## [DESCRIPTION OF THE TASK]
Your answer must be a word-for-word copy of the data.

## [AVAILABLE DATA]
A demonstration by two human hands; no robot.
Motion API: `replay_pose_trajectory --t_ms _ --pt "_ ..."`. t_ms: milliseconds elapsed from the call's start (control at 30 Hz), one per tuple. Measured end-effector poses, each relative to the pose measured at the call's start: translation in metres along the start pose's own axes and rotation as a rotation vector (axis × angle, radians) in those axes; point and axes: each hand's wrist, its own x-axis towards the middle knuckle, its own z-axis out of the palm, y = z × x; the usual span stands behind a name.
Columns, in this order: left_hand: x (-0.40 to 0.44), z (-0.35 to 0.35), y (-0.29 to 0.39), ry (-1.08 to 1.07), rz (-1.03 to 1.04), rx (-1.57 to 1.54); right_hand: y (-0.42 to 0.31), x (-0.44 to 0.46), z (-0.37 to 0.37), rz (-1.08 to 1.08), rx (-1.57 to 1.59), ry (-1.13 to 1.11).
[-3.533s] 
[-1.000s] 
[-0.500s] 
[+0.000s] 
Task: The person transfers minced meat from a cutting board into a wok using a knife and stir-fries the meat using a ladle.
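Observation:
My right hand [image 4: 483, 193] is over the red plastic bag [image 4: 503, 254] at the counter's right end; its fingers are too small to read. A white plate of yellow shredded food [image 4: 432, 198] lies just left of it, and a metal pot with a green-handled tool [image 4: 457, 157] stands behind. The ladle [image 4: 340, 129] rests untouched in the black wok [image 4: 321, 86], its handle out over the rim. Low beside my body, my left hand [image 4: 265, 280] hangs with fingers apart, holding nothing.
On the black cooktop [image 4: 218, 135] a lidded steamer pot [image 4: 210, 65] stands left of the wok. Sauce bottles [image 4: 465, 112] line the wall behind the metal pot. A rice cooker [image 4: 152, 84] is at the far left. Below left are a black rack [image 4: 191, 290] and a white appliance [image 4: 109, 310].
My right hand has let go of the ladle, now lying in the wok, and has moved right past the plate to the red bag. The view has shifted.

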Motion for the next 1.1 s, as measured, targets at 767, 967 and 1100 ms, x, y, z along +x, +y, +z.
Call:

## [ANSWER TO THIS PROBLEM]
A demonstration by two human hands; no robot.
Motion API: `replay_pose_trajectory --t_ms _ --pt "_ ..."`. t_ms: milliseconds elapsed from the call's start (control at 30 Hz), one per tuple. Measured end-effector poses, each relative to the pose measured at the call's start: translation in metres along the start pose's own axes and rotation as a rotation vector (axis × angle, radians) in those axes; point and axes: each hand's wrist, its own x-axis towards the middle knuckle, its own z-axis out of the palm, y = z × x; the usual span stands behind a name.
Columns, in this order: left_hand: x (-0.40 to 0.44), z (-0.35 to 0.35), y (-0.29 to 0.39), ry (-1.08 to 1.07), rz (-1.03 to 1.04), rx (-1.57 to 1.54); right_hand: y (-0.42 to 0.31), x (-0.44 to 0.46), z (-0.37 to 0.37), rz (-1.08 to 1.08), rx (-1.57 to 1.59), ry (-1.13 to 1.11).
[-3.533s] 
[-1.000s] 
[-0.500s] 
[+0.000s] 
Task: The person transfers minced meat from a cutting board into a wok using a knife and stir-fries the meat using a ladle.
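Observation:
My right hand [image 4: 483, 193] is over the red plastic bag [image 4: 503, 254] at the counter's right end; its fingers are too small to read. A white plate of yellow shredded food [image 4: 432, 198] lies just left of it, and a metal pot with a green-handled tool [image 4: 457, 157] stands behind. The ladle [image 4: 340, 129] rests untouched in the black wok [image 4: 321, 86], its handle out over the rim. Low beside my body, my left hand [image 4: 265, 280] hangs with fingers apart, holding nothing.
On the black cooktop [image 4: 218, 135] a lidded steamer pot [image 4: 210, 65] stands left of the wok. Sauce bottles [image 4: 465, 112] line the wall behind the metal pot. A rice cooker [image 4: 152, 84] is at the far left. Below left are a black rack [image 4: 191, 290] and a white appliance [image 4: 109, 310].
My right hand has let go of the ladle, now lying in the wok, and has moved right past the plate to the red bag. The view has shifted.
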
Motion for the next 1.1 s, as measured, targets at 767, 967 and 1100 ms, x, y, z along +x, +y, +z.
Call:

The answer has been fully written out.